Each of the entries should be retyped precisely as it appears.

- - - -

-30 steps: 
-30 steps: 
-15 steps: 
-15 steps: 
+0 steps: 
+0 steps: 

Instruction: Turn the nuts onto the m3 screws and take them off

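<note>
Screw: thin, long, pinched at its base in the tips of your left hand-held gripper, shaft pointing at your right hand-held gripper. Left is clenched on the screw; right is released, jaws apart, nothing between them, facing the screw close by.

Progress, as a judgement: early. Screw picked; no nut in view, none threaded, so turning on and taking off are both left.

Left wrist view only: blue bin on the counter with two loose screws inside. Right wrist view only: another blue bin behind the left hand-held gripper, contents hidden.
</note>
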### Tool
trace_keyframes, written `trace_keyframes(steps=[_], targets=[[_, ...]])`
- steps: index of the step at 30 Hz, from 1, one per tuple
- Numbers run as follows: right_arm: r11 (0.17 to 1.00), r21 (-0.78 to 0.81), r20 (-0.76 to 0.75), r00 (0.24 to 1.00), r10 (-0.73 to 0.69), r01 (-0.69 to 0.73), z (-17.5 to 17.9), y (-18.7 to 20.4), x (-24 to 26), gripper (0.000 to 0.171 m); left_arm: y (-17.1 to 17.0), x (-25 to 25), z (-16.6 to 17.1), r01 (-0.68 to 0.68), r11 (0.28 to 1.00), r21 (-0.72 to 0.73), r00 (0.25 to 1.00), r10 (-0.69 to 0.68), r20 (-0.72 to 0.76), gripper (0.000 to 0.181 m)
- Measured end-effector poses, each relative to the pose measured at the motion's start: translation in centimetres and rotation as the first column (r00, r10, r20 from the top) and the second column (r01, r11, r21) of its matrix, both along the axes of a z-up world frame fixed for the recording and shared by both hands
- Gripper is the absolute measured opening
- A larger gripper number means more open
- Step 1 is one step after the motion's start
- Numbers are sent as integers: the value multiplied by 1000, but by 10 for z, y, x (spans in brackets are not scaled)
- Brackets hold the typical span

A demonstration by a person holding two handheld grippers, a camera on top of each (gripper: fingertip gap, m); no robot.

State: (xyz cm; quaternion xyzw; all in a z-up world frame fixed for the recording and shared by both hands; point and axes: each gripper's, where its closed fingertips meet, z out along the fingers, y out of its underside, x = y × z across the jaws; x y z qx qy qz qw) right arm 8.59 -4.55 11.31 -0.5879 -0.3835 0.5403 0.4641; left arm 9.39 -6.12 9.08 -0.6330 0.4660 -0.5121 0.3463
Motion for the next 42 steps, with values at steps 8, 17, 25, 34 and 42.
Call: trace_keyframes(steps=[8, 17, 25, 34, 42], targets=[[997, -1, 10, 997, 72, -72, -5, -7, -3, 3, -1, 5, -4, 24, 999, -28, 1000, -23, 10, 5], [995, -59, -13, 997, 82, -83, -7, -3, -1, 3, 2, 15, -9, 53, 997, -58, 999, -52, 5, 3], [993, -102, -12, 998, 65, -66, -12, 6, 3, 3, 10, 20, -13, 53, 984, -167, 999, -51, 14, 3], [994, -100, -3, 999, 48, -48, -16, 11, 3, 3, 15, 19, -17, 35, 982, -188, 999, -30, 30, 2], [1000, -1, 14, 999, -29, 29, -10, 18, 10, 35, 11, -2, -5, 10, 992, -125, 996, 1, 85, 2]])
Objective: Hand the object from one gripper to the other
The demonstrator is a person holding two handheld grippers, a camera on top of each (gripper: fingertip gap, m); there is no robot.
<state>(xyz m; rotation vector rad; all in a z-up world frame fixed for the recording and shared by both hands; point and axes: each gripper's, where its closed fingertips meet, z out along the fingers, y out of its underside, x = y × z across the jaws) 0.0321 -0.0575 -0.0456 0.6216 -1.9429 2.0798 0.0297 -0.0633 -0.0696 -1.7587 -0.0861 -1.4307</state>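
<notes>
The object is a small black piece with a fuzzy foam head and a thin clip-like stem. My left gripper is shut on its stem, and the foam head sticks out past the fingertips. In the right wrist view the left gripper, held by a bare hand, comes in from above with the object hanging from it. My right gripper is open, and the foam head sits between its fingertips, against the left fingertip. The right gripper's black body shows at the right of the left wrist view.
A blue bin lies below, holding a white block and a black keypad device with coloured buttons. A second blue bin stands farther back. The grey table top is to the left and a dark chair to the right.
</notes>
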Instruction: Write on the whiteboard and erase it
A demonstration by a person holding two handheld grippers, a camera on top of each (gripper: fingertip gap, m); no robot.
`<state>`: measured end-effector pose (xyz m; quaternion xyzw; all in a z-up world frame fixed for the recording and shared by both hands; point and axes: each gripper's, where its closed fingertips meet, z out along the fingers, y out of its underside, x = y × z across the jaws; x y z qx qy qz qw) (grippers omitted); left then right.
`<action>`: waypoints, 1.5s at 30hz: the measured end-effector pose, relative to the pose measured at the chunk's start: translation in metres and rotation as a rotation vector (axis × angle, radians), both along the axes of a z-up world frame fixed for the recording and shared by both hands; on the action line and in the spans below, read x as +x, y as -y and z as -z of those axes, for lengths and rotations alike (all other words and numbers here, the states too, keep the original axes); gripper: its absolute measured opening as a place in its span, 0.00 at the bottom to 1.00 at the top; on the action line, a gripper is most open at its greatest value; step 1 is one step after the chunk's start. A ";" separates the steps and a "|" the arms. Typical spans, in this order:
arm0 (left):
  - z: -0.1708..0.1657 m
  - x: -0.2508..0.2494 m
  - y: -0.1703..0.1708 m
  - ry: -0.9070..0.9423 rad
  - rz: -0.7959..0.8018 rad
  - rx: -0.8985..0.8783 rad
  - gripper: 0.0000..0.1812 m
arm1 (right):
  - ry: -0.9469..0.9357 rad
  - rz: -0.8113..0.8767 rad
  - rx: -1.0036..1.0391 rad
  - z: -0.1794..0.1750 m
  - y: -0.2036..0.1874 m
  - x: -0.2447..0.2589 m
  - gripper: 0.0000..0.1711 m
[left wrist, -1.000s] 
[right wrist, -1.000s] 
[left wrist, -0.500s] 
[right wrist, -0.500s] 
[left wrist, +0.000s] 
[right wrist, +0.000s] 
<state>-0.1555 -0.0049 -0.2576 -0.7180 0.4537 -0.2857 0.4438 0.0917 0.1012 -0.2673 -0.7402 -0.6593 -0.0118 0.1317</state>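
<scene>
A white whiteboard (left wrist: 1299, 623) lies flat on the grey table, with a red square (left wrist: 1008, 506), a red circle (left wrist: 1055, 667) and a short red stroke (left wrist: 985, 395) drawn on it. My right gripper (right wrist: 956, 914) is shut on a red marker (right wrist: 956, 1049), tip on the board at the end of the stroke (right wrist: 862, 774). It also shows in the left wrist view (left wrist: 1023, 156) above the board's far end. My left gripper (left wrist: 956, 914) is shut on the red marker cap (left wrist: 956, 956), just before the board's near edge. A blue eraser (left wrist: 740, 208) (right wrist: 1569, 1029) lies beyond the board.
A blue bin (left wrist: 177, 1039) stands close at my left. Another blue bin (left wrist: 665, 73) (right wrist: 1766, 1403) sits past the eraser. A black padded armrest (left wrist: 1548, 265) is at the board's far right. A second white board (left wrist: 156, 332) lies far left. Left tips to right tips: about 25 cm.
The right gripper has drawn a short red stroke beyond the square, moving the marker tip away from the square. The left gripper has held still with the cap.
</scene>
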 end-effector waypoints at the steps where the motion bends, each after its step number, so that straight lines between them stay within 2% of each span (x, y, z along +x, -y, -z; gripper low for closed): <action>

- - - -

* **YOUR RESPONSE**:
-30 steps: 
-30 steps: 
-15 steps: 
-15 steps: 
+0 steps: 
+0 steps: 

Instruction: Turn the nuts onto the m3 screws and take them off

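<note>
Screw: thin, long, pinched at its base in the tips of your left hand-held gripper, shaft pointing at your right hand-held gripper. Left is clenched on the screw; right is released, jaws apart, nothing between them, facing the screw close by.

Progress, as a judgement: early. Screw picked; no nut in view, none threaded, so turning on and taking off are both left.

Left wrist view only: blue bin on the counter with two loose screws inside. Right wrist view only: another blue bin behind the left hand-held gripper, contents hidden.
</note>
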### Tool
trace_keyframes, written `trace_keyframes(steps=[_], targets=[[_, ...]])`
- steps: index of the step at 30 Hz, from 1, one per tuple
- Numbers run as follows: right_arm: r11 (0.17 to 1.00), r21 (-0.78 to 0.81), r20 (-0.76 to 0.75), r00 (0.24 to 1.00), r10 (-0.73 to 0.69), r01 (-0.69 to 0.73), z (-17.5 to 17.9), y (-18.7 to 20.4), x (-24 to 26), gripper (0.000 to 0.171 m); left_arm: y (-17.1 to 17.0), x (-25 to 25), z (-16.6 to 17.1), r01 (-0.68 to 0.68), r11 (0.28 to 1.00), r21 (-0.72 to 0.73), r00 (0.25 to 1.00), r10 (-0.69 to 0.68), r20 (-0.72 to 0.76), gripper (0.000 to 0.181 m)
- Measured end-effector poses, each relative to the pose measured at the motion's start: translation in centimetres and rotation as the first column (r00, r10, r20 from the top) and the second column (r01, r11, r21) of its matrix, both along the axes of a z-up world frame fixed for the recording and shared by both hands
- Gripper is the absolute measured opening
- A larger gripper number means more open
- Step 1 is one step after the motion's start
- Numbers are sent as integers: the value multiplied by 1000, but by 10 for z, y, x (spans in brackets are not scaled)
- Brackets hold the typical span

A demonstration by a person holding two handheld grippers, a camera on top of each (gripper: fingertip gap, m); no robot.

State: (xyz cm; quaternion xyzw; all in a z-up world frame fixed for the recording and shared by both hands; point and axes: each gripper's, where its closed fingertips meet, z out along the fingers, y out of its underside, x = y × z across the jaws; x y z qx qy qz qw) right arm 8.59 -4.55 11.31 -0.5879 -0.3835 0.5403 0.4641; left arm 9.39 -6.12 9.08 -0.6330 0.4660 -0.5121 0.3463
Motion for the next 42 steps, with values at steps 8, 17, 25, 34 and 42.
Call: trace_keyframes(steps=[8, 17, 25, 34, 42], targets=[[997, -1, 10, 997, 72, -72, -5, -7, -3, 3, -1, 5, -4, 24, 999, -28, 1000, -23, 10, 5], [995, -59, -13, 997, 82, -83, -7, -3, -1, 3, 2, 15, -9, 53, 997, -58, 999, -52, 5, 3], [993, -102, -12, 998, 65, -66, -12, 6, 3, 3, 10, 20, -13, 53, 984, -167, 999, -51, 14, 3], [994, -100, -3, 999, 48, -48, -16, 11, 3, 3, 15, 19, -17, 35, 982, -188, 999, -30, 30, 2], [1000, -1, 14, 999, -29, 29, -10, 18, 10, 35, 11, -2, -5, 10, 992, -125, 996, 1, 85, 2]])
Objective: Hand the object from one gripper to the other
The demonstrator is a person holding two handheld grippers, a camera on top of each (gripper: fingertip gap, m); there is no robot.
<state>(xyz m; rotation vector rad; all in a z-up world frame fixed for the recording and shared by both hands; point and axes: each gripper's, where its closed fingertips meet, z out along the fingers, y out of its underside, x = y × z across the jaws) 0.0321 -0.0575 -0.0456 0.6216 -1.9429 2.0798 0.0297 -0.0633 -0.0696 -1.7587 -0.0861 -1.4307</state>
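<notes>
The object is a small black piece with a fuzzy foam head and a thin clip-like stem. My left gripper is shut on its stem, and the foam head sticks out past the fingertips. In the right wrist view the left gripper, held by a bare hand, comes in from above with the object hanging from it. My right gripper is open, and the foam head sits between its fingertips, against the left fingertip. The right gripper's black body shows at the right of the left wrist view.
A blue bin lies below, holding a white block and a black keypad device with coloured buttons. A second blue bin stands farther back. The grey table top is to the left and a dark chair to the right.
</notes>
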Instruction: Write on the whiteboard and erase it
A demonstration by a person holding two handheld grippers, a camera on top of each (gripper: fingertip gap, m); no robot.
`<state>`: measured end-effector pose (xyz m; quaternion xyzw; all in a z-up world frame fixed for the recording and shared by both hands; point and axes: each gripper's, where its closed fingertips meet, z out along the fingers, y out of its underside, x = y × z across the jaws; x y z qx qy qz qw) (grippers omitted); left then right.
`<action>`: waypoints, 1.5s at 30hz: the measured end-effector pose, relative to the pose measured at the chunk's start: translation in metres and rotation as a rotation vector (axis × angle, radians), both along the axes of a z-up world frame fixed for the recording and shared by both hands; on the action line and in the spans below, read x as +x, y as -y and z as -z of those axes, for lengths and rotations alike (all other words and numbers here, the states too, keep the original axes); gripper: its absolute measured opening as a place in its span, 0.00 at the bottom to 1.00 at the top; on the action line, a gripper is most open at its greatest value; step 1 is one step after the chunk's start. A ";" separates the steps and a "|" the arms. Typical spans, in this order:
arm0 (left):
  - z: -0.1708..0.1657 m
  - x: -0.2508..0.2494 m
  - y: -0.1703..0.1708 m
  - ry: -0.9070..0.9423 rad
  - rz: -0.7959..0.8018 rad
  - rx: -0.8985..0.8783 rad
  - gripper: 0.0000..0.1812 m
arm1 (right):
  - ry: -0.9469..0.9357 rad
  - rz: -0.8113..0.8767 rad
  - rx: -1.0036..1.0391 rad
  - z: -0.1794..0.1750 m
  - y: -0.2036..0.1874 m
  - x: -0.2447..0.2589 m
  - gripper: 0.0000..0.1711 m
[left wrist, -1.000s] 
[right wrist, -1.000s] 
[left wrist, -0.500s] 
[right wrist, -0.500s] 
[left wrist, +0.000s] 
[right wrist, +0.000s] 
<state>-0.1555 -0.0049 -0.2576 -0.7180 0.4537 -0.2857 0.4438 0.0917 0.1012 -0.2673 -0.7402 -0.6593 -0.0118 0.1317</state>
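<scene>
A white whiteboard (left wrist: 1299, 623) lies flat on the grey table, with a red square (left wrist: 1008, 506), a red circle (left wrist: 1055, 667) and a short red stroke (left wrist: 985, 395) drawn on it. My right gripper (right wrist: 956, 914) is shut on a red marker (right wrist: 956, 1049), tip on the board at the end of the stroke (right wrist: 862, 774). It also shows in the left wrist view (left wrist: 1023, 156) above the board's far end. My left gripper (left wrist: 956, 914) is shut on the red marker cap (left wrist: 956, 956), just before the board's near edge. A blue eraser (left wrist: 740, 208) (right wrist: 1569, 1029) lies beyond the board.
A blue bin (left wrist: 177, 1039) stands close at my left. Another blue bin (left wrist: 665, 73) (right wrist: 1766, 1403) sits past the eraser. A black padded armrest (left wrist: 1548, 265) is at the board's far right. A second white board (left wrist: 156, 332) lies far left. Left tips to right tips: about 25 cm.
The right gripper has drawn a short red stroke beyond the square, moving the marker tip away from the square. The left gripper has held still with the cap.
</scene>
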 end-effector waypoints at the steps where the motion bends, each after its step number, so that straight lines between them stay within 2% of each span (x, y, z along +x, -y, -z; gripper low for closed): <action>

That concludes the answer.